ACTION ITEM: All that should come back is the lines of the data below from the one containing "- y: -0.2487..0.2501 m" to the one containing "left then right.", inclusive, exactly as they stand.

RECORD EXTRACTS:
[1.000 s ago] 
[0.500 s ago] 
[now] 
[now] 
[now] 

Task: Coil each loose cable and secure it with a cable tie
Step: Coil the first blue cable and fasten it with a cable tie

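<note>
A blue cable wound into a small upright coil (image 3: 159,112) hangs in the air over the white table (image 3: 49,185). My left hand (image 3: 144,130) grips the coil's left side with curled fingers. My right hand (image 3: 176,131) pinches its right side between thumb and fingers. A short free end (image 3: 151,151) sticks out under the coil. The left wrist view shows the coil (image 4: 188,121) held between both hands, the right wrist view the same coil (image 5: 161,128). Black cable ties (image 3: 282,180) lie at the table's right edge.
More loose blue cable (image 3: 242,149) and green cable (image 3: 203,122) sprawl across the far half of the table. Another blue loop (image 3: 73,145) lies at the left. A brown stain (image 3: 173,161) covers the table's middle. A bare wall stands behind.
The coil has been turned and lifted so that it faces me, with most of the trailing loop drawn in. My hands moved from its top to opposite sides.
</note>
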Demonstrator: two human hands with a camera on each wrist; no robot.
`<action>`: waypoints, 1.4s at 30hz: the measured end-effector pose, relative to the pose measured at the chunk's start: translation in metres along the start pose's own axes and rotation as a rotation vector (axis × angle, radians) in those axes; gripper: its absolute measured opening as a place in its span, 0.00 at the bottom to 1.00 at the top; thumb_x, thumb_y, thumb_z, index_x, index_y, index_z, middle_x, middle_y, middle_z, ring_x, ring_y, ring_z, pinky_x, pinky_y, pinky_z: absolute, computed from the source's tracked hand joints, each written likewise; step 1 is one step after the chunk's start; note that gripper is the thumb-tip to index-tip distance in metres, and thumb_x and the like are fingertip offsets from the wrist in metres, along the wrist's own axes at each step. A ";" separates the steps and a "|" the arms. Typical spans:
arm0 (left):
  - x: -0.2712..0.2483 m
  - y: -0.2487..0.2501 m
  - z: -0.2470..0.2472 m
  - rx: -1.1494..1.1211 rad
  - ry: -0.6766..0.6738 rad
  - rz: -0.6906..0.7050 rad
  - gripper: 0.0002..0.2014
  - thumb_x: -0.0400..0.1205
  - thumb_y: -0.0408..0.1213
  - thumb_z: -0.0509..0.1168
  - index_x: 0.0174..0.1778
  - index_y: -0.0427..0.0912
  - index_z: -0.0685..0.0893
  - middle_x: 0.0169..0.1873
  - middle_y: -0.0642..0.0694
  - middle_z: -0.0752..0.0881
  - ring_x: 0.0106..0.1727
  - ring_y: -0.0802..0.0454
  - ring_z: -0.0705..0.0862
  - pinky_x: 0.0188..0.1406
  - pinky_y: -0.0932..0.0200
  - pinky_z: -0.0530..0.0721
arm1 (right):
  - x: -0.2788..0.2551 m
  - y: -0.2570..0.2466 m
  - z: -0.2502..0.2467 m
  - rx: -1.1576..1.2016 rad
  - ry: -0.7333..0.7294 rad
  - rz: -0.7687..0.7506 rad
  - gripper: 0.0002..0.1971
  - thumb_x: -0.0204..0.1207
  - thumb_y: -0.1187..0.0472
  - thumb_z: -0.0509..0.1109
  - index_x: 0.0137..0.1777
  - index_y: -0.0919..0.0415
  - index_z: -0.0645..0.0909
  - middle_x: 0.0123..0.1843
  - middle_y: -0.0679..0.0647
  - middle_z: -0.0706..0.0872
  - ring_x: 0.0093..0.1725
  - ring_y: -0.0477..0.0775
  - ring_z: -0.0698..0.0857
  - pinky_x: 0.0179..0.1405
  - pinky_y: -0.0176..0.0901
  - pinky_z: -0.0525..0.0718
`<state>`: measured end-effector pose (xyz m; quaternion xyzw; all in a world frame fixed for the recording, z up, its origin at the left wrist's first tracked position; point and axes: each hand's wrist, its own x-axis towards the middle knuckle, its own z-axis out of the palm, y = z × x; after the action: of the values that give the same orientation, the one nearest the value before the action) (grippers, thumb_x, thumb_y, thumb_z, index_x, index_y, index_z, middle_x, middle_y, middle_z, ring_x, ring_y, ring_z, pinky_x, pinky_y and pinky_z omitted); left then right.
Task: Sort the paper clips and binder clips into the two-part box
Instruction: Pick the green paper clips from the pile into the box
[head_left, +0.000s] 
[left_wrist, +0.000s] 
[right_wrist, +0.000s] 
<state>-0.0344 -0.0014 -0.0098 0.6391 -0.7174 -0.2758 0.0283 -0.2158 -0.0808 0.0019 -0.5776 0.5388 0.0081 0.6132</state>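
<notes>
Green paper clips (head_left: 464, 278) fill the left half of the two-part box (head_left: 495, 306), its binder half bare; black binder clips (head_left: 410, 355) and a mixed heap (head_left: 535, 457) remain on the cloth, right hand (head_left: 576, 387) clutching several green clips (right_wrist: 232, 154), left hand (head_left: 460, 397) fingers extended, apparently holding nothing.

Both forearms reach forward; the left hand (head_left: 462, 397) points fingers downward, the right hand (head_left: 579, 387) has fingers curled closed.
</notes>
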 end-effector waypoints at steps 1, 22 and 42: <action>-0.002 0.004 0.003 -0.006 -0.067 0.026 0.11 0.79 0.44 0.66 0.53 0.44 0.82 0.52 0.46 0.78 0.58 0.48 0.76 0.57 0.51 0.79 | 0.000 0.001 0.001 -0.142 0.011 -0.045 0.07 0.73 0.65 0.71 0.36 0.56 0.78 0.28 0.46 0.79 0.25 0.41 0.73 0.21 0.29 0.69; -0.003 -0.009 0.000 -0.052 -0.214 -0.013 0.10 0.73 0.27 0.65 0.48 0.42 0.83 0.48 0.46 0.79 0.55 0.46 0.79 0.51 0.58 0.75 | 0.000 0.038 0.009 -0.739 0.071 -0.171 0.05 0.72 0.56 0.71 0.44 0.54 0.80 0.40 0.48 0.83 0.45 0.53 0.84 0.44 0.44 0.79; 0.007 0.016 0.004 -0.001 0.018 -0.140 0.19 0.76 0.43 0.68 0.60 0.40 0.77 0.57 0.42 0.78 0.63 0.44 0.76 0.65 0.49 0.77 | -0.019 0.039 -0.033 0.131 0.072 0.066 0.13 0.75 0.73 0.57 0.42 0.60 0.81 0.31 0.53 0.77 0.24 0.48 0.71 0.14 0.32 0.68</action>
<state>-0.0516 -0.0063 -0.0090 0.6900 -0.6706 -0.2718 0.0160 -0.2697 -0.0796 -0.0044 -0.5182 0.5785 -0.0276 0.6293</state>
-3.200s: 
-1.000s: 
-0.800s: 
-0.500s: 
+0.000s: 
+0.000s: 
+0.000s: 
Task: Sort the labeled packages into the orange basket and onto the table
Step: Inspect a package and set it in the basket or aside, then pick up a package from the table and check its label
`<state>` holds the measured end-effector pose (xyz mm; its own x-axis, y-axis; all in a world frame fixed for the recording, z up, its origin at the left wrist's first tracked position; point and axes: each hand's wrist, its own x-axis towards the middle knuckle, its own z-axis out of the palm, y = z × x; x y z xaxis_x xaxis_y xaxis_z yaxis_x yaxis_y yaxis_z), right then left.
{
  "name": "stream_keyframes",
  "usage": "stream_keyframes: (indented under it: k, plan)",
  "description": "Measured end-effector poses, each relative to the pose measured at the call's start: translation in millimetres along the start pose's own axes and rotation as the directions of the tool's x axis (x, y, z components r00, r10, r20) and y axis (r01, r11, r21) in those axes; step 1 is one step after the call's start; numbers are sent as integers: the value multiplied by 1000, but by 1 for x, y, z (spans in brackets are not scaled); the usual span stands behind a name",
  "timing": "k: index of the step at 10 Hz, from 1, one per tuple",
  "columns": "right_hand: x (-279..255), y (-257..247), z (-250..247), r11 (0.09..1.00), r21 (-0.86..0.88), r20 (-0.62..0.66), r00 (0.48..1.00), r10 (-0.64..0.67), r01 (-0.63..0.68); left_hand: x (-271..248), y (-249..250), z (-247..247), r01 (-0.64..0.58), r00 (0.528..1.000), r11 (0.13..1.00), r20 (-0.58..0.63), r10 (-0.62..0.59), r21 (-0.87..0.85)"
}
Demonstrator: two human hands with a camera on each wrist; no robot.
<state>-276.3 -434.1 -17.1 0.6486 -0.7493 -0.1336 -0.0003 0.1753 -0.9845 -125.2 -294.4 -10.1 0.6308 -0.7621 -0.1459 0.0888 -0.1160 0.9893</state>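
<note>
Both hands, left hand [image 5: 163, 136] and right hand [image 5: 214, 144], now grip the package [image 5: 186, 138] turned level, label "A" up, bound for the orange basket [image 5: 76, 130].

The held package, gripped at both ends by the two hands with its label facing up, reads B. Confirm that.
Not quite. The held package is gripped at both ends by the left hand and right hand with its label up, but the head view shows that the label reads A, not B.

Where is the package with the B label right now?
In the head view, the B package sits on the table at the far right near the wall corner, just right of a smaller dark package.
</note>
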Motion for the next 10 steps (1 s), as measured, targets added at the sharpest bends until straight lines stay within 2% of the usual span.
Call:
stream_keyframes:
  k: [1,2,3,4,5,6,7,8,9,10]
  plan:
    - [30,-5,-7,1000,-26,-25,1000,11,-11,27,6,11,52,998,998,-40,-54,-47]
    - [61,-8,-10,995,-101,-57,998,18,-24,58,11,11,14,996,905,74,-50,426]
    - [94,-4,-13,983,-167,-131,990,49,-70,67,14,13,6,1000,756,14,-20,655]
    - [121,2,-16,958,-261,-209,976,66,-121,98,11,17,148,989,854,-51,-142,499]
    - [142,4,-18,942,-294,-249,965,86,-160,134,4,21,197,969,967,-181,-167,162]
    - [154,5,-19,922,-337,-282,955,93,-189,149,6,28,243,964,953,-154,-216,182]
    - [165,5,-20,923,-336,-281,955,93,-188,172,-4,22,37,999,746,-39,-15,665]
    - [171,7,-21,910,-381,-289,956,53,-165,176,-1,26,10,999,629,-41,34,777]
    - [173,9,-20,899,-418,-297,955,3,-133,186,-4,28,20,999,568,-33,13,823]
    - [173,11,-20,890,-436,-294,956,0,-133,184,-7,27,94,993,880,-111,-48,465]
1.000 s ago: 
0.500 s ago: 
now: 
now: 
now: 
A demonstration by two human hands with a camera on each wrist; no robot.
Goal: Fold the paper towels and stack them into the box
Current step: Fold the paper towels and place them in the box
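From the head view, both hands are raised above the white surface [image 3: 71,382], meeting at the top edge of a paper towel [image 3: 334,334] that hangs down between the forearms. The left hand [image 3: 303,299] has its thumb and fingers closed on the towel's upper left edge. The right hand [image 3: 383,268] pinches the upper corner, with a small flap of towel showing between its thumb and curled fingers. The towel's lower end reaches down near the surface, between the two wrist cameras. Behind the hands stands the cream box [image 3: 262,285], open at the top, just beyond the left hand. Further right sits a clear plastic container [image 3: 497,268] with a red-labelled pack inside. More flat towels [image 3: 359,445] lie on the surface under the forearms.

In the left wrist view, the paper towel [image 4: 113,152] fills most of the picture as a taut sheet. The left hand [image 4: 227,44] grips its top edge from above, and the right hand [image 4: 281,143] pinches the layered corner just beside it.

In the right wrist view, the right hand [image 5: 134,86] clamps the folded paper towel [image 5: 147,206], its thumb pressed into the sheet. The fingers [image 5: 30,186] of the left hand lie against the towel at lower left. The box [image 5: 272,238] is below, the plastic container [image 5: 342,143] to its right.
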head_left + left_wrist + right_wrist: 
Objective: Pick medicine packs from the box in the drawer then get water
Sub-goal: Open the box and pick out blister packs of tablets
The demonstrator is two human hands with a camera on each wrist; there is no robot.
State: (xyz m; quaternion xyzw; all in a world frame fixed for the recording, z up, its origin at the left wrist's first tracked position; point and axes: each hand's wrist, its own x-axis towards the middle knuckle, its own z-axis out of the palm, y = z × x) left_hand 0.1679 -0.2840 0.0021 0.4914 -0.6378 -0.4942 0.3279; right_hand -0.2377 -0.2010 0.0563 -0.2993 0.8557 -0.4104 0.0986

TASK ANSWER:
  - y: -0.2487..0.2501 m
  - z: -0.2470..0.2472 m
  - rx: -1.1494..1.1211 rad
  - ry: -0.6766..0.6738 rad
  - rz: -0.6906..0.7050 rad
  - gripper: 0.0002..0.2014
  - thumb_x: -0.0400..0.1205
  - thumb_y: -0.0408..0.1213
  - thumb_z: -0.0509..0.1168
  - index_x: 0.0174..0.1778
  - index_y: -0.0427..0.0912
  - index_z: -0.0685..0.0893
  - middle_x: 0.0169..0.1873
  - middle_y: -0.0642..0.0694
  - middle_z: -0.0752..0.0881
  - ring_x: 0.0106..0.1727
  - ring_y: -0.0802..0.0454
  - ring_z: -0.0705..0.0862
  - pinky_x: 0.0188..0.1406
  - pinky_y: -0.0932..0.0200
  - pinky_z: -0.0530..0.0721
arm1 (right):
  - x: -0.2788..0.2551 m
  - y: -0.2570..0.2466 m
  - z: -0.2502..0.2467 m
  - rx: -1.1576..1.2016 rad
  - ry: -0.7333..0.7294 rad
  - rz: -0.7687..0.7506 rad
  - gripper: 0.0002..0.1971
  - thumb_x: -0.0204..0.1207
  - thumb_y: -0.1187..0.0472
  - thumb_z: -0.0509..0.1109
  - index_x: 0.0137..0.1777
  - index_y: -0.0919..0.0415
  - index_z: -0.0645..0.0909
  - middle_x: 0.0123..0.1843
  - middle_y: -0.0679..0.0647
  - middle_z: -0.0706..0.0872
  - ring_x: 0.0093..0.1725
  - ring_y: -0.0477..0.0775
  - ring_z: -0.0698..0.0857
  - pinky_x: 0.0179..0.1405
  - pinky_y: -0.0176..0.0901
  - pinky_z: -0.0525..0.0718
`<state>`: measured end-effector pose (xyz m; quaternion xyzw; all in a world frame fixed for the recording, z up, its origin at the left wrist's first tracked position; point and axes: each hand's wrist, its own x-axis towards the middle knuckle, its own z-axis out of the palm, y = z × x; after the action: of the values that give the same orientation, the one nearest the value before the action) (grippers, thumb_x, thumb_y, thumb_z, index_x, index_y, index_z, middle_x, middle_y, middle_z, ring_x, ring_y, ring_z, pinky_x, pinky_y and pinky_z omitted); left then right.

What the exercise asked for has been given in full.